Si bien el respeto que deben tenerse los candidatos y el liderazgo político es esencial a la buena y armoniosa marcha del proceso, tan buenos deseos pudieran echar a rodar la excepcional oportunidad de poner en claro la real dimensión del más grande problema de la nación.

Cuando en el país se habla de prioridades, saltan a relucir de inmediato los temas de la educación, la salud, el medio ambiente y la seguridad ciudadana.

Pero muchas veces pasamos por alto que una de las causas del legendario fracaso nacional para alcanzar las metas anheladas en cada uno de esos sectores fundamentales, es la terrible y cada vez más intensa corrupción que corroe los cimientos de la sociedad y convierte a los gobiernos en instrumentos de enriquecimiento ilícito de los clanes en el poder.

Todo eso nos enseña que a menos que se enfrente con energía ese cáncer social y se sancione severamente a los responsables, sin importar qué lugar ocupen en el gobierno, el Congreso, la Justicia, los medios y el sector privado, aquí no habrá buena educación ni el 4% como indica la ley para el sector, los hospitales continuarán siendo almacenes de enfermos y seguirá haciéndose con el patrimonio público lo que siempre se ha hecho.

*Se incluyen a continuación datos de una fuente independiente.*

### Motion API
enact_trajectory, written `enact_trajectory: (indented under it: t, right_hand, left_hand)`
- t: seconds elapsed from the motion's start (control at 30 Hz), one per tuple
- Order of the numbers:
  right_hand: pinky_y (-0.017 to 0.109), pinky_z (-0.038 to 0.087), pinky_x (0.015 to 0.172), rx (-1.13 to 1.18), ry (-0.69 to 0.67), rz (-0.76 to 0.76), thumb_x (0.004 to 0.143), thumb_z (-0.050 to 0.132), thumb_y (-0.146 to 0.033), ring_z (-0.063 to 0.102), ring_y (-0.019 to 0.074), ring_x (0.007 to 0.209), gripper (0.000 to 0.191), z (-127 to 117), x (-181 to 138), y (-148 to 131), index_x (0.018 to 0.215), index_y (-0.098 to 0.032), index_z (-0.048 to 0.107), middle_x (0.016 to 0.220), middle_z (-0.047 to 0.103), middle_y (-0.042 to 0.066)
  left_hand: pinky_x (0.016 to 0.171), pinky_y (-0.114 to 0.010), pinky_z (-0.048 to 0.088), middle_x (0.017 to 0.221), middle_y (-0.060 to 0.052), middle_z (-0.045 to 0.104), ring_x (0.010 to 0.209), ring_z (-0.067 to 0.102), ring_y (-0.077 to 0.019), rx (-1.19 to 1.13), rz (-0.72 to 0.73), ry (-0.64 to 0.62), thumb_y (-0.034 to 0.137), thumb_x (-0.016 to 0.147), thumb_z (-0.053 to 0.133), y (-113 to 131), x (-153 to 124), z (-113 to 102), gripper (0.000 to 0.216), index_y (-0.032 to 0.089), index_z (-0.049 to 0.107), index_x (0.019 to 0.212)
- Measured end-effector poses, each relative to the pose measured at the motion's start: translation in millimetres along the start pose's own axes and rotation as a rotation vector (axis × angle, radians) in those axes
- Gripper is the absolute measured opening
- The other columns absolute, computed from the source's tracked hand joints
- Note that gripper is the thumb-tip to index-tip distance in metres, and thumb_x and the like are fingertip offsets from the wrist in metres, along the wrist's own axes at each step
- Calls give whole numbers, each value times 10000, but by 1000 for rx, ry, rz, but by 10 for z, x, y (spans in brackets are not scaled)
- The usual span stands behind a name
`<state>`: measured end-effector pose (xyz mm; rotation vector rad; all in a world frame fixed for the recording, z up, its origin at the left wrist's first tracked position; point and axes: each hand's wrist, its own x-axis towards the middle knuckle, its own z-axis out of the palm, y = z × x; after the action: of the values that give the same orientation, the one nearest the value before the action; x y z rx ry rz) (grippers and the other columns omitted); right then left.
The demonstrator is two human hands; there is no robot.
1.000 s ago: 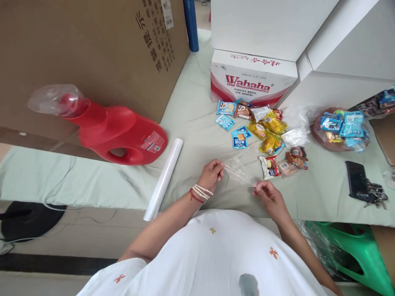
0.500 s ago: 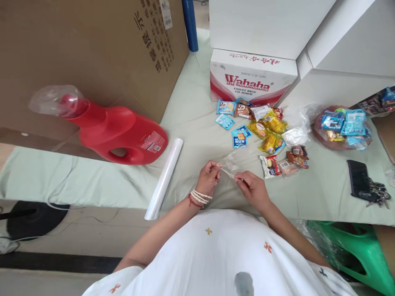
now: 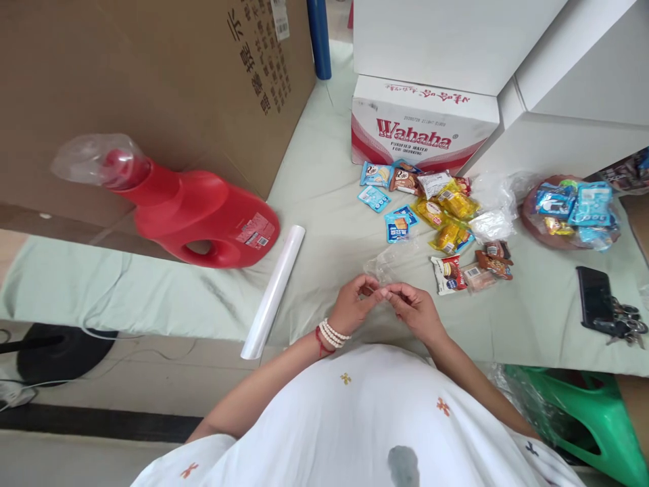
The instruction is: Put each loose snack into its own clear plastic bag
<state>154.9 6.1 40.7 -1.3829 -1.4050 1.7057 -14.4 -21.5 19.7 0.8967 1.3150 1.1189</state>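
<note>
My left hand and my right hand meet at the fingertips over the front of the cloth-covered table. Both pinch the near edge of a clear plastic bag, which lies crumpled and see-through beyond the fingers. Its edge between the fingertips is partly hidden. Just past the bag lie small blue snack packets. A red and white snack packet sits to the right of my right hand. Yellow-wrapped snacks are heaped farther back.
A roll of clear film and a red detergent jug stand left. Behind the snacks is a Wahaba carton. At right are a bowl of packets, a phone and keys. A green stool is below.
My left hand has moved right until its fingertips met those of my right hand. The bag's edge, stretched between them before, is now gathered. The view has shifted slightly.
</note>
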Motion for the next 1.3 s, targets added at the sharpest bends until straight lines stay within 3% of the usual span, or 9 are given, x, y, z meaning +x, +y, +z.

De manera pues que dejar a un lado el tema de la corrupción, con el pretexto de evitar ofensas de campaña, es negarle al país el legítimo derecho de conocer a fondo la causa fundamental de todos sus males e institucionalizar de hecho la impunidad que eterniza la corrupción.

Un “pacto de civilidad” bajo esas condiciones no tendría valor alguno. Olvidarnos del tema, sacándolo del debate, sería la peor de las decisiones.